Sobre los orígenes de Cúa, Mac Pherson refiere que «el pueblo de Cúa, capital del Distrito [homónimo], fue fundado primero en el sitio denominado Marín, menos de una milla al N. del actual, pero destruido allí por un violento terremoto, se fundó de nuevo en el lugar que hoy ocupa, en 1690, bajo la advocación de Nuestra Señora del Rosario de Cúa; tenía en 1787, 1.531 habitantes y para 1873, 8.808; pero destruido por un violento terremoto el año de 1878, quedó en ruinas, de las que se va levantando hoy; el casco del pueblo tenía en 1881, 63 casas con 8.664 habitantes» (p. 123). Estos datos demográficos son de un gran valor, pues muestran, entre otras cosas, cómo la mayor parte de la población vivía en el pueblo. Nos hace pensar asimismo en posibles subregistros fuera de áreas urbanas en un país todavía rural, como era Venezuela en esa época. El sitio de Marín aún se conserva. Fue un hacienda próspera a orillas del río Tuy. Todavía se puede ver la chimenea de un viejo trapiche.
Finalmente, Mac Pherson señala algunos datos culturales: «En este pueblo nació el General Ezequiel Zamora el día 1º de febrero de 1817; y el joven pintor Cristóbal Rojas, cuyos días fueron pocos, pero suficientes para hacerlo notable en la historia del arte en Venezuela» (p. 123).

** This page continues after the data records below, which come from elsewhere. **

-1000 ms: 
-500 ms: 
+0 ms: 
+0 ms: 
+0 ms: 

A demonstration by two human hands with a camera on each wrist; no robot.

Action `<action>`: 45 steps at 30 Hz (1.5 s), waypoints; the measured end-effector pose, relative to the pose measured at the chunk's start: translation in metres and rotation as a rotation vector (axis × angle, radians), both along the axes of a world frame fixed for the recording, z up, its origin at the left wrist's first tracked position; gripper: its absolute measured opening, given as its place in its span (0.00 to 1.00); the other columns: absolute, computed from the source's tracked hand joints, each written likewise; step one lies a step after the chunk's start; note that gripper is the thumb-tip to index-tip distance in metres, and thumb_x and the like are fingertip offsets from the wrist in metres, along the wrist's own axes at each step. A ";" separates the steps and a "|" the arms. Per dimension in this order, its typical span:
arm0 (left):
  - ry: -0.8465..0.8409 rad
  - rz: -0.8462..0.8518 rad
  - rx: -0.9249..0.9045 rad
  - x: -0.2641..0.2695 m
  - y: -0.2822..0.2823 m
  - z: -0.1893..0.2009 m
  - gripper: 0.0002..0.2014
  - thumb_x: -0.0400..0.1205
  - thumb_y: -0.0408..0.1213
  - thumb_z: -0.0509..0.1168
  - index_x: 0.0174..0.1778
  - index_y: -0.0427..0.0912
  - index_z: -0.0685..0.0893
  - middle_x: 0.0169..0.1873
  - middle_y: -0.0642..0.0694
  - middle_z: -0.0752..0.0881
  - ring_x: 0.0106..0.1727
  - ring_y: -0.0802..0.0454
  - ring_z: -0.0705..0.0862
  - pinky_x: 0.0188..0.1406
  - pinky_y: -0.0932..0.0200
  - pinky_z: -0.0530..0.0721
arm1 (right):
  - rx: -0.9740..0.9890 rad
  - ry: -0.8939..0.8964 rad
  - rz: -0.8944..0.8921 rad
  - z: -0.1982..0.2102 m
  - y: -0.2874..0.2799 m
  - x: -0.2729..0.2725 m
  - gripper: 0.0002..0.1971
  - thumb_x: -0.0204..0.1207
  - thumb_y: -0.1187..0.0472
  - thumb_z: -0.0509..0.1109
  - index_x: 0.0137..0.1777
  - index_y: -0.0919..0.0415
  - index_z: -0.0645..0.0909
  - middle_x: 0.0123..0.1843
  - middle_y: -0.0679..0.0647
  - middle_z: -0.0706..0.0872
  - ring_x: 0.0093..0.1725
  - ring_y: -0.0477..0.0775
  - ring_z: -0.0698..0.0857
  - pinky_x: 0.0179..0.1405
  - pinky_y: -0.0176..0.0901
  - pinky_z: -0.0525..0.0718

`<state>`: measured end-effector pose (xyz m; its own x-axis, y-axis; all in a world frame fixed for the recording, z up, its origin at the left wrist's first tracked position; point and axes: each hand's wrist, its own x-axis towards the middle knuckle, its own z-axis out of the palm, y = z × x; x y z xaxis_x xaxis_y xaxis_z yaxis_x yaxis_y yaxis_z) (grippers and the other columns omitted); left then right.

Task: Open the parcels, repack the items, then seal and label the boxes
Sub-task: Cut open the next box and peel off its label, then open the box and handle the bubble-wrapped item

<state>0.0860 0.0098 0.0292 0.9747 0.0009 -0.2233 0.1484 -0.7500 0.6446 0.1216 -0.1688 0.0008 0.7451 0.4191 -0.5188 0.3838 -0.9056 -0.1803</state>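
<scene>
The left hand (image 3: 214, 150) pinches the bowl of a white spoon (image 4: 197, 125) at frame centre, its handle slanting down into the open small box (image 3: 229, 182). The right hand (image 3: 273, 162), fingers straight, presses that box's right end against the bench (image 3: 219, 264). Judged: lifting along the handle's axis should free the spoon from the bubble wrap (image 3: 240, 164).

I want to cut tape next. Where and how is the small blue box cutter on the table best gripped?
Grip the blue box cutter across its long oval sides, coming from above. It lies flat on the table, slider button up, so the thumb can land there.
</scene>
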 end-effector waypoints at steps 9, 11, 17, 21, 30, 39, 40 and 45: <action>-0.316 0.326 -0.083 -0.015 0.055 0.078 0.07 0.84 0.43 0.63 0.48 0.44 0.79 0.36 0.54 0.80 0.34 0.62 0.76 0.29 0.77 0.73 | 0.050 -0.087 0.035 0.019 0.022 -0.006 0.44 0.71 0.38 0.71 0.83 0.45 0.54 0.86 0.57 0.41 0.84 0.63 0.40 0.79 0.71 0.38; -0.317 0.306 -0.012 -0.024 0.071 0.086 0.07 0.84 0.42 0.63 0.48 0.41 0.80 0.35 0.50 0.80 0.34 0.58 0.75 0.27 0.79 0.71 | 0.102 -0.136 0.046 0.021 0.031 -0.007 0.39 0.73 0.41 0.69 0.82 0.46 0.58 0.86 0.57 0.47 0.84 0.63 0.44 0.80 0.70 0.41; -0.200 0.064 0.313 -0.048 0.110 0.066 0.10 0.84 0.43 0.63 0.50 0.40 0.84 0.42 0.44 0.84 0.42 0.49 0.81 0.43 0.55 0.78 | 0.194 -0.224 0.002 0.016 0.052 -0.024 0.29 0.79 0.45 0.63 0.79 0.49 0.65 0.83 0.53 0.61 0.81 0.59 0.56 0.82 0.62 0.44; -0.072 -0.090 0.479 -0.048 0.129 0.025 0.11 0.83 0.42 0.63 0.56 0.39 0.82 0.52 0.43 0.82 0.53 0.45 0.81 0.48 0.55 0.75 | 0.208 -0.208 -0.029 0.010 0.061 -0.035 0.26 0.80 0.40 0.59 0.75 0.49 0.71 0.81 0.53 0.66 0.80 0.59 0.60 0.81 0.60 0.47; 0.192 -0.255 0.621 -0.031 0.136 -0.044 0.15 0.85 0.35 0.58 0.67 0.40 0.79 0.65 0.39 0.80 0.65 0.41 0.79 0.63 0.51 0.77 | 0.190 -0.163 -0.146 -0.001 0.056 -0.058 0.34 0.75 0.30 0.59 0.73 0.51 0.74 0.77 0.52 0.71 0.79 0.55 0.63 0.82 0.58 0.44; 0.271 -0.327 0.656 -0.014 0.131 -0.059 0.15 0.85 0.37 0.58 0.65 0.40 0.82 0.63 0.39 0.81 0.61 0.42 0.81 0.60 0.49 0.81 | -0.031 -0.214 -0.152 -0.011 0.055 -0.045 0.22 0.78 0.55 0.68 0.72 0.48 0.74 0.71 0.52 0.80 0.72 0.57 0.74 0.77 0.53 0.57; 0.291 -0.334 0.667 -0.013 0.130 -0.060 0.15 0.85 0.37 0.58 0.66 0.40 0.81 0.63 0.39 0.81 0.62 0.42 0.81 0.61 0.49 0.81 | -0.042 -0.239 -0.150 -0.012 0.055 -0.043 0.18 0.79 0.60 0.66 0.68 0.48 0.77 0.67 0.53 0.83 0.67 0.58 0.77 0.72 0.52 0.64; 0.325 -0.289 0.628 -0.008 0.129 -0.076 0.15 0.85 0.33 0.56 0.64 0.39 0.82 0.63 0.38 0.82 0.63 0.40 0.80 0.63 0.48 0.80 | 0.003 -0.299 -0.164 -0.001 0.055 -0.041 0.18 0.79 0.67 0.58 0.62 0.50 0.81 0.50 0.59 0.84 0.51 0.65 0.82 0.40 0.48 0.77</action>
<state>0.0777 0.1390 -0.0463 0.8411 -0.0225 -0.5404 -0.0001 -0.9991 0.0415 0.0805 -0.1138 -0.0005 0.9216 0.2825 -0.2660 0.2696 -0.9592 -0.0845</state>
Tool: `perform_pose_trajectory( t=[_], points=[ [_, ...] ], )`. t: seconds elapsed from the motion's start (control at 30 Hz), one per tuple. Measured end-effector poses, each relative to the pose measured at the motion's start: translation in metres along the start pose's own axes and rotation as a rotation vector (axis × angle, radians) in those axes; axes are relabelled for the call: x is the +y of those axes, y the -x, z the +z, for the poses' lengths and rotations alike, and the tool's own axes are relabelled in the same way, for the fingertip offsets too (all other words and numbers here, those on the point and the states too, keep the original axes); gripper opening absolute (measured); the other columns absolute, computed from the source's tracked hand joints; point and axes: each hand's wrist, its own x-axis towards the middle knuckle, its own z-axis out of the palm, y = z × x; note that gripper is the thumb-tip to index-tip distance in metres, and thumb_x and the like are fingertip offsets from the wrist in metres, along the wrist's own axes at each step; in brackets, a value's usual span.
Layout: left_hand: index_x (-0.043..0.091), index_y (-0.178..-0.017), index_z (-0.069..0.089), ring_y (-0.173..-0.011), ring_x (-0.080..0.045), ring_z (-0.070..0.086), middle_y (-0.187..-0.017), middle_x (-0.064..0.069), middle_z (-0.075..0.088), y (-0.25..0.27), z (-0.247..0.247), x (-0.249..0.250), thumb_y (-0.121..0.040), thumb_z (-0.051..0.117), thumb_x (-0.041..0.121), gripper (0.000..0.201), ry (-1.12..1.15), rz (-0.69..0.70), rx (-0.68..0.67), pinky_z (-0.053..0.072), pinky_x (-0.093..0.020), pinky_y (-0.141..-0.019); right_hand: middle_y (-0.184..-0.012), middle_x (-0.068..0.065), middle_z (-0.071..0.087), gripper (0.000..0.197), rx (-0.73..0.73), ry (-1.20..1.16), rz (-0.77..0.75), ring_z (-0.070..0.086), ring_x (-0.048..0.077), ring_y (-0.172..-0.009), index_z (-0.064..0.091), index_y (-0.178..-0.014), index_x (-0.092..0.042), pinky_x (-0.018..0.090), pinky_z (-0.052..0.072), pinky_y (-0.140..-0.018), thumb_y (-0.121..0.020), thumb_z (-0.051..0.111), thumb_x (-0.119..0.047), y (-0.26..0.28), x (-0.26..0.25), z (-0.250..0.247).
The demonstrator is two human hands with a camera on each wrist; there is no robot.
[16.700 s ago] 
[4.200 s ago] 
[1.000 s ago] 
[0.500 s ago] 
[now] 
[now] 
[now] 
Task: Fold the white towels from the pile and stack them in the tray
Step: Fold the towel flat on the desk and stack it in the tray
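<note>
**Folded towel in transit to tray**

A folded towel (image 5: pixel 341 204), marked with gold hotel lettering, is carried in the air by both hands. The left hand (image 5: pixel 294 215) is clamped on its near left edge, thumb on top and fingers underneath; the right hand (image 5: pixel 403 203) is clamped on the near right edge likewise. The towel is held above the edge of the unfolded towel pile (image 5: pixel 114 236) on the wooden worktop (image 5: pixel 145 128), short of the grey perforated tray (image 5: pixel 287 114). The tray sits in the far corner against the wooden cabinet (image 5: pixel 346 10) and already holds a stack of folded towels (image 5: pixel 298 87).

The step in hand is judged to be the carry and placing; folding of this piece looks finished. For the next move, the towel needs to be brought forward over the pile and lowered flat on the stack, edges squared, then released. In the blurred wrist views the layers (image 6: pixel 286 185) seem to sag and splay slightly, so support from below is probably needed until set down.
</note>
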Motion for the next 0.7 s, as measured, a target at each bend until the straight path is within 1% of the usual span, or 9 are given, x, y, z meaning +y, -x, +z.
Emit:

Cúa continúa siendo una importante población del estado Miranda. En la actualidad se ha convertido también en una ciudad dormitorio debido a las soluciones habitacionales a bajo costo y relativa cercanía de la ciudad de Caracas. Ello se ha visto impulsado principalmente por el Ferrocarril del Tuy, que permite llegar rápidamente desde la estación La Rinconada a Cúa, pasando por las estaciones intermedias de Charallave Norte y Charallave Sur.
Afectada, como gran parte del país, por diversos problemas, la ciudad conserva su orgullo y su perfil propio y se proyecta como uno de los polos urbanos de los Valles del Tuy.